### Work task
From the listing below, return each line that includes "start".

======== Supplied material

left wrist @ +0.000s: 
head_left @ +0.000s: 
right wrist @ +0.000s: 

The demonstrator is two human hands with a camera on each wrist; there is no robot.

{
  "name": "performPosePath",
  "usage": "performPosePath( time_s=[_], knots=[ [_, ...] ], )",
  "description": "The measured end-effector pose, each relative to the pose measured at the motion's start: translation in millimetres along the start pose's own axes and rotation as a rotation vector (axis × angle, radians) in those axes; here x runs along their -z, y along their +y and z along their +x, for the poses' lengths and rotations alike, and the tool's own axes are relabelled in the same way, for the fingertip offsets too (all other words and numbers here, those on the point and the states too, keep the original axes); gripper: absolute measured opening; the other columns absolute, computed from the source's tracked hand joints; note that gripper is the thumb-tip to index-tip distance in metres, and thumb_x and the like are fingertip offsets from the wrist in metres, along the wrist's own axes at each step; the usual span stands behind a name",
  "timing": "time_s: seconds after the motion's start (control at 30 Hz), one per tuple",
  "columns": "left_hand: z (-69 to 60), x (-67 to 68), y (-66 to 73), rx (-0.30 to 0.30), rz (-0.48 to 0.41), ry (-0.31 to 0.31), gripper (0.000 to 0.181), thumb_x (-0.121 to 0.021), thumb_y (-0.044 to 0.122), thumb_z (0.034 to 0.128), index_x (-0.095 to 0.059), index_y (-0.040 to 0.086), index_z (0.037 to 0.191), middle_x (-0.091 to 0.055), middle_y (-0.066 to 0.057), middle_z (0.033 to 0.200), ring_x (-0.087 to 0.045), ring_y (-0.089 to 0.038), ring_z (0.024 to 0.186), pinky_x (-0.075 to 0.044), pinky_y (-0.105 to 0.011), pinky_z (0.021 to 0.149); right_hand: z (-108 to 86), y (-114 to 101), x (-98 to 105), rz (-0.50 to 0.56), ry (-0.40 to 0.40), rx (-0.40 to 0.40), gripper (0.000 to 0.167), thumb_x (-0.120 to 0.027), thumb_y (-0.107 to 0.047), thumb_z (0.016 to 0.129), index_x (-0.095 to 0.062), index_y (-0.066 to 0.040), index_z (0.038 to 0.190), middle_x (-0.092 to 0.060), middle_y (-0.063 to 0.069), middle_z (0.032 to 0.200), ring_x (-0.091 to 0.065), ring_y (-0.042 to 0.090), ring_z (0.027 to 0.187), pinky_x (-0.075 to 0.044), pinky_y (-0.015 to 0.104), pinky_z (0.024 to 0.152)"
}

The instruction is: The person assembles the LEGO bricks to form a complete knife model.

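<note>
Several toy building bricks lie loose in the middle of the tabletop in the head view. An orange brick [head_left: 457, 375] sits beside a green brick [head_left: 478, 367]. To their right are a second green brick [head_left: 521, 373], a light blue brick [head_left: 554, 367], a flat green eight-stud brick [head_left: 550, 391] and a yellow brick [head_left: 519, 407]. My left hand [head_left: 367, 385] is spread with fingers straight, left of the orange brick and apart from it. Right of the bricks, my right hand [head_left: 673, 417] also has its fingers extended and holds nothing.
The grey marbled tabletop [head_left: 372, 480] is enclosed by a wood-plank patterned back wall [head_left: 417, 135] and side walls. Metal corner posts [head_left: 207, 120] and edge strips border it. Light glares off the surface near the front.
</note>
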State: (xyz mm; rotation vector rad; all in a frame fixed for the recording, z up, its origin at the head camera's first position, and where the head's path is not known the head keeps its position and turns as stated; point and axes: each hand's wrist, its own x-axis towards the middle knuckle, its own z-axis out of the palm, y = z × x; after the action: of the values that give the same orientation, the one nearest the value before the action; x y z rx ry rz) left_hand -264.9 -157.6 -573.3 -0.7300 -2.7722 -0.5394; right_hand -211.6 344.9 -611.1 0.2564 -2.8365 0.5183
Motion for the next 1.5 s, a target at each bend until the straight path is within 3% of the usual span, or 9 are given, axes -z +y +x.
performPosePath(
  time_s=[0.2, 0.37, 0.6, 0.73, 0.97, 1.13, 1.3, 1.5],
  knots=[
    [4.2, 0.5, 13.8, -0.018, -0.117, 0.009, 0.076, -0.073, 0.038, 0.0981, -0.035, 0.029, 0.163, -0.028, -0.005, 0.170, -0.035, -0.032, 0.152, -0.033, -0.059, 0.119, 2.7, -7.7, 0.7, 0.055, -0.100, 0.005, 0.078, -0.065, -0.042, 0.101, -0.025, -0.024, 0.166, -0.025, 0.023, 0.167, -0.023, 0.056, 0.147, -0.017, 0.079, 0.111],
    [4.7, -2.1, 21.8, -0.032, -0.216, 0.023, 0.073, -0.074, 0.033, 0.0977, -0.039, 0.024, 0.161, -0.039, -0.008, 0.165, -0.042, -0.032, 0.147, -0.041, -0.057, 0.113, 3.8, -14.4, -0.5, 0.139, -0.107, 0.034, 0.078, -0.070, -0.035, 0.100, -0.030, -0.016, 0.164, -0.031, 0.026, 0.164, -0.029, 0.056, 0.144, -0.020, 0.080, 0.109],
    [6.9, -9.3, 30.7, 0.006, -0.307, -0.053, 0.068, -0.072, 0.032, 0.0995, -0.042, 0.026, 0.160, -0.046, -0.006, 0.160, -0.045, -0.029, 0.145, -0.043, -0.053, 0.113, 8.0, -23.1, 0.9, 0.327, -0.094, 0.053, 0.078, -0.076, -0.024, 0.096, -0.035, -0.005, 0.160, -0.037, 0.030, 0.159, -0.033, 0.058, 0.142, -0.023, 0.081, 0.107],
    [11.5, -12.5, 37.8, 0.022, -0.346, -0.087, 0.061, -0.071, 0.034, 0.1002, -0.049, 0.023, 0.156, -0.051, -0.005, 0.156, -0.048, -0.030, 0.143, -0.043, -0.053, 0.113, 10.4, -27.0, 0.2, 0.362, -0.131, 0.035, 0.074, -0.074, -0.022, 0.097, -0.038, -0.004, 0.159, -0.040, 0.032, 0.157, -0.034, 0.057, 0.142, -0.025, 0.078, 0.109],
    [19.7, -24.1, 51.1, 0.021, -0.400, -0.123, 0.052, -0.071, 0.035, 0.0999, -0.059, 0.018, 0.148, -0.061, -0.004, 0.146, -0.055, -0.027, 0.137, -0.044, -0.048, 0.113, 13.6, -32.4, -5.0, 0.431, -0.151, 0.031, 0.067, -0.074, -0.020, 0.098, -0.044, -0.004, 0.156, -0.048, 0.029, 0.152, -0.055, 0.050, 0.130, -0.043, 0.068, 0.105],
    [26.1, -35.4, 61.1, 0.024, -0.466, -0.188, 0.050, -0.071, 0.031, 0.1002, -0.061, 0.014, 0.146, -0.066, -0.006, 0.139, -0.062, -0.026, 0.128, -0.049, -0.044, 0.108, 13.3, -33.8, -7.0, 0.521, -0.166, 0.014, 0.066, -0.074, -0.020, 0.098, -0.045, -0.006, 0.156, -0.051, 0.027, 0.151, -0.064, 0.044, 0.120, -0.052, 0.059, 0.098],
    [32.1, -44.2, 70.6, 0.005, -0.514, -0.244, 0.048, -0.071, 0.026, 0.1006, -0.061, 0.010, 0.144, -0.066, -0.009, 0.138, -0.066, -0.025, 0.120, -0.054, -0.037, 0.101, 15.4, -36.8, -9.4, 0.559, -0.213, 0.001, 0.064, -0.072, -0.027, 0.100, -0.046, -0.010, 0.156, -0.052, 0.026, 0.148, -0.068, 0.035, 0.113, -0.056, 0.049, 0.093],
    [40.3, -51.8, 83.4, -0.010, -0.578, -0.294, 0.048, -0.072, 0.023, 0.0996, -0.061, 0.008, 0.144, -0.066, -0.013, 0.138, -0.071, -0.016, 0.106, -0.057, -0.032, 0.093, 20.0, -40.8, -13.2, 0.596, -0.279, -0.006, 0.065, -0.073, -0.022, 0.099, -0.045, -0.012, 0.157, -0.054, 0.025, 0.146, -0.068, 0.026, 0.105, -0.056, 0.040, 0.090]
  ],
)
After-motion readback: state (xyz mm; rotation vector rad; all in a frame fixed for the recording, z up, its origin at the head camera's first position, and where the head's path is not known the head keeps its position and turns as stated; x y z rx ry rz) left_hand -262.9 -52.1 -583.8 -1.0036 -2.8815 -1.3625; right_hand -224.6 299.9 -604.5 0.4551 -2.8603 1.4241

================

### Exercise response
  "description": "The measured end-effector pose, each relative to the pose measured at the motion's start: translation in millimetres along the start pose's own axes and rotation as a rotation vector (axis × angle, radians) in those axes; here x runs along their -z, y along their +y and z along their +x, for the poses' lengths and rotations alike, and the tool's own axes are relabelled in the same way, for the fingertip offsets too (all other words and numbers here, those on the point and the states too, keep the original axes); gripper: absolute measured opening; the other columns absolute, computed from the source's tracked hand joints; note that gripper is the thumb-tip to index-tip distance in metres, and thumb_x and the like are fingertip offsets from the wrist in metres, along the wrist's own axes at each step; the usual span stands behind a name",
  "timing": "time_s: seconds after the motion's start (control at 30 Hz), one per tuple",

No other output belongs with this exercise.